**Exercise directions:** Word for word, restate the entries below from their first line through the line that contains "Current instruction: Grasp".

Stored records:
+ + + +

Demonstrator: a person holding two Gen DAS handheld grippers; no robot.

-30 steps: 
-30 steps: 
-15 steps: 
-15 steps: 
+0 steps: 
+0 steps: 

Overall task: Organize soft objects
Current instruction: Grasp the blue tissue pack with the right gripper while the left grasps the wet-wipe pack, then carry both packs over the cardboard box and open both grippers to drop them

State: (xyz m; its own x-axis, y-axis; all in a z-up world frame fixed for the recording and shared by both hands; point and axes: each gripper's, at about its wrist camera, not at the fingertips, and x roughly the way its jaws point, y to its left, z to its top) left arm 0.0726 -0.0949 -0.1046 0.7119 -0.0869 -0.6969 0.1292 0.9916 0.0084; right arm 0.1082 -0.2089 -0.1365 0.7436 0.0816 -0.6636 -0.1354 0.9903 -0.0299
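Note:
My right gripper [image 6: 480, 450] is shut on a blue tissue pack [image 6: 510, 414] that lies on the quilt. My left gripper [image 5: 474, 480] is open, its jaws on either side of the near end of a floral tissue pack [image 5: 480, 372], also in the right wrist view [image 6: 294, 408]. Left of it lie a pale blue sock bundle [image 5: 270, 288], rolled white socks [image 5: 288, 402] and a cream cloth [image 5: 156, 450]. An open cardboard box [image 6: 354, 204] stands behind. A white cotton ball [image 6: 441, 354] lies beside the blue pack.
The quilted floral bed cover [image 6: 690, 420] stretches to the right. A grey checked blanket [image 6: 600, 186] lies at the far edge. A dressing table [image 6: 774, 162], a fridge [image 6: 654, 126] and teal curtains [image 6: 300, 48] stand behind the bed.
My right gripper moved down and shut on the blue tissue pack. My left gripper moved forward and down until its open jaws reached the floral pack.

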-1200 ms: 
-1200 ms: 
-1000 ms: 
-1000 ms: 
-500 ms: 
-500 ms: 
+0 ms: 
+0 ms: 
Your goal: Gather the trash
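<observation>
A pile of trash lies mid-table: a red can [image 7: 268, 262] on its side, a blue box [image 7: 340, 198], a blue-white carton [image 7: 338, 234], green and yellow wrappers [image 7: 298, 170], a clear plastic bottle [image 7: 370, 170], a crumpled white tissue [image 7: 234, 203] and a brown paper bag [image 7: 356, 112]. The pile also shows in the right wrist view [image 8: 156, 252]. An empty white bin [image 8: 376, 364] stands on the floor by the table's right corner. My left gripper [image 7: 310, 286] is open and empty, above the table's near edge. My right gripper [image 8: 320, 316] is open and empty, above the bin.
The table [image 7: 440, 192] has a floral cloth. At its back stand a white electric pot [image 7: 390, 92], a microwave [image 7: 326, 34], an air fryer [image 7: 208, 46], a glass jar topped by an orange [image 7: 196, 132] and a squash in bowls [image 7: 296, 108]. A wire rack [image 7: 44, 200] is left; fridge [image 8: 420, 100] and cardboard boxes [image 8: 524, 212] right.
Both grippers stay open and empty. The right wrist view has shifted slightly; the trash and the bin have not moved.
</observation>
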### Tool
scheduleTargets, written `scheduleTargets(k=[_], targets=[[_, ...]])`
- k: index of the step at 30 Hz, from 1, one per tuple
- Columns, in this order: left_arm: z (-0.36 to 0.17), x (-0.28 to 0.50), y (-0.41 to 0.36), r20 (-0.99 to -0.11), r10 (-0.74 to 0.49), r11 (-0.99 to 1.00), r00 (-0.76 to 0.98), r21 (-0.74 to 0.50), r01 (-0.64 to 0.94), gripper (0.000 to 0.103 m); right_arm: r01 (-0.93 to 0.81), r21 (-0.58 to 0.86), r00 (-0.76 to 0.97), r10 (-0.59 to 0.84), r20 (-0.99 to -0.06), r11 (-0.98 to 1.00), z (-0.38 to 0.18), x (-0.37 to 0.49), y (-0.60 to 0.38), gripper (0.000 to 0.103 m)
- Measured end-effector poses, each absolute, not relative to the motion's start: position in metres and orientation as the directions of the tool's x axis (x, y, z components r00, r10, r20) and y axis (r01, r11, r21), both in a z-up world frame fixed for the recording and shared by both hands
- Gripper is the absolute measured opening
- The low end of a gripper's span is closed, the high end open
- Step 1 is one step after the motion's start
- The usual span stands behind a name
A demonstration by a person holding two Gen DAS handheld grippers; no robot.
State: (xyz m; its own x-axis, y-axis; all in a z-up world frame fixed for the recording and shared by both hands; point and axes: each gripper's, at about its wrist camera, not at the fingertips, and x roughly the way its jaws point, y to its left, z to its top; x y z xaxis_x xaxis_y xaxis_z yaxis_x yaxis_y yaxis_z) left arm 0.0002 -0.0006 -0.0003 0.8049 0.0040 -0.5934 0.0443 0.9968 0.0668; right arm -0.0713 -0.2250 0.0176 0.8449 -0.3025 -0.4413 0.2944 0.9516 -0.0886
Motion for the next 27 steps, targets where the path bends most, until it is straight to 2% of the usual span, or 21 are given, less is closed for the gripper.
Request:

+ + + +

**Exercise answer:**
Demonstrator: a person holding two Gen DAS handheld grippers; no robot.

-30 steps: 
-30 steps: 
-15 steps: 
-15 steps: 
+0 steps: 
+0 steps: 

Overall task: Organize soft objects
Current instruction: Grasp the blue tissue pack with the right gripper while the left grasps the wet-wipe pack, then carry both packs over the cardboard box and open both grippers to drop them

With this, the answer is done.